Chemotype-specific Keap1-modification suppresses immune genes
We chose to study Keap1, a commonly-proposed target of electrophilic molecules, for 3 key reasons. (1) Keap1 is a major electrophile sensor, functioning in the antioxidant-response (AR) pathway of conserved importance16. (2) Necessity of Keap1 in mode-of-action of emerging covalent drugs remains untestable using conventional approaches because Keap1-knockout is not well tolerated17 and misregulates critical electrophile-responsive pathways, significantly modulating pharmacokinetics18,19. (3) Keap1 regulates myriad cell responses beyond AR, but these cascades are uninvestigated vis-à-vis DMF mechanism. We further chose to perform experiments using Z-REX because Z-REX accounts for (2) and (3) by allowing examination of functional consequences exclusively attributable to Keap1-specific covalent modification, in the backdrop of largely-unperturbed embryos. Shown against a suite of controls (Supplementary Fig. 1a bottom row), Z-REX also poses no adverse effects on development or viability, for days after the experiment14.
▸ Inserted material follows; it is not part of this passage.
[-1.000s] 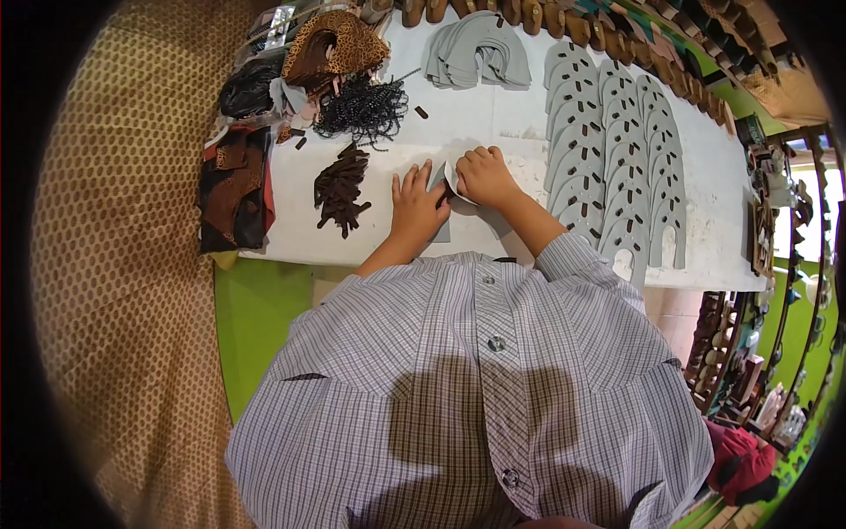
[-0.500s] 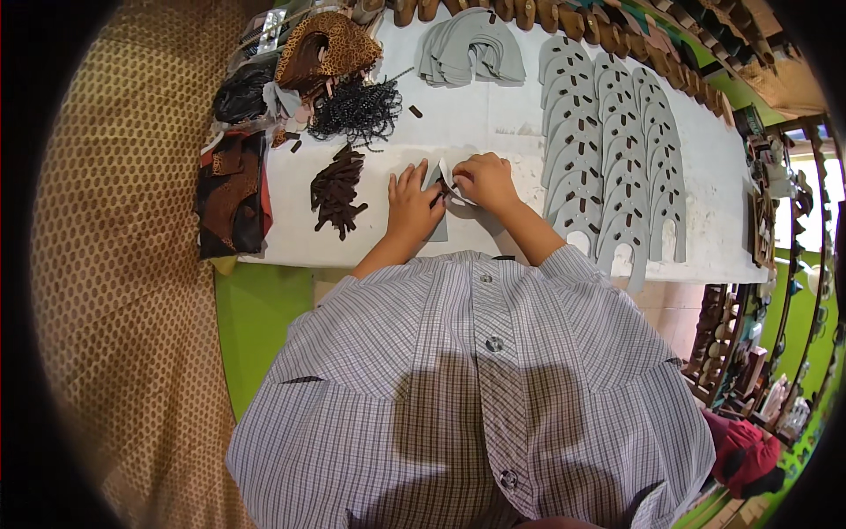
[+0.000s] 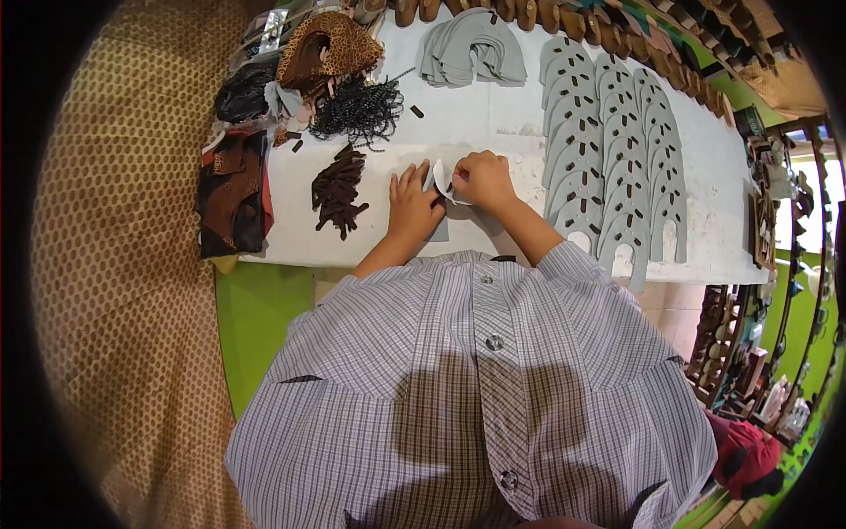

We first launched a Z-REX-coupled RNA-seq screen to identify genes whose expression is significantly changed following Keap1-specific electophile engagement18 (Supplementary Fig. 1a top row). We took advantage of the available T(Z)-REX photocaged electrophile toolbox13, whereby several of the native electrophiles delivered engage with Keap1 in cells. Our hypothesis was that at least one of these would mimic DMF-derived succination of Keap1. We chose to deliver 4-hydroxynonenal (HNE) and 4-hxdroxydodecenal (HDE) to Keap1 in larval fish and measured Keap1-modification-dependent transcriptomic changes in each case. The data from Z-REX—RNA-seq delivering HNE revealed that, relative to untreated embryos, embryos that had undergone Keap1-specific-HNE-modification (hydroxynonenylation hereafter) upregulated transcripts associated with Keap1/Nrf2-antioxidant-response (AR) signaling19 [Fig. 1a, in green], validating that Keap1-targeting, and expected Keap1-modification-promoted Nrf2-transcription factor-activation19, had occurred.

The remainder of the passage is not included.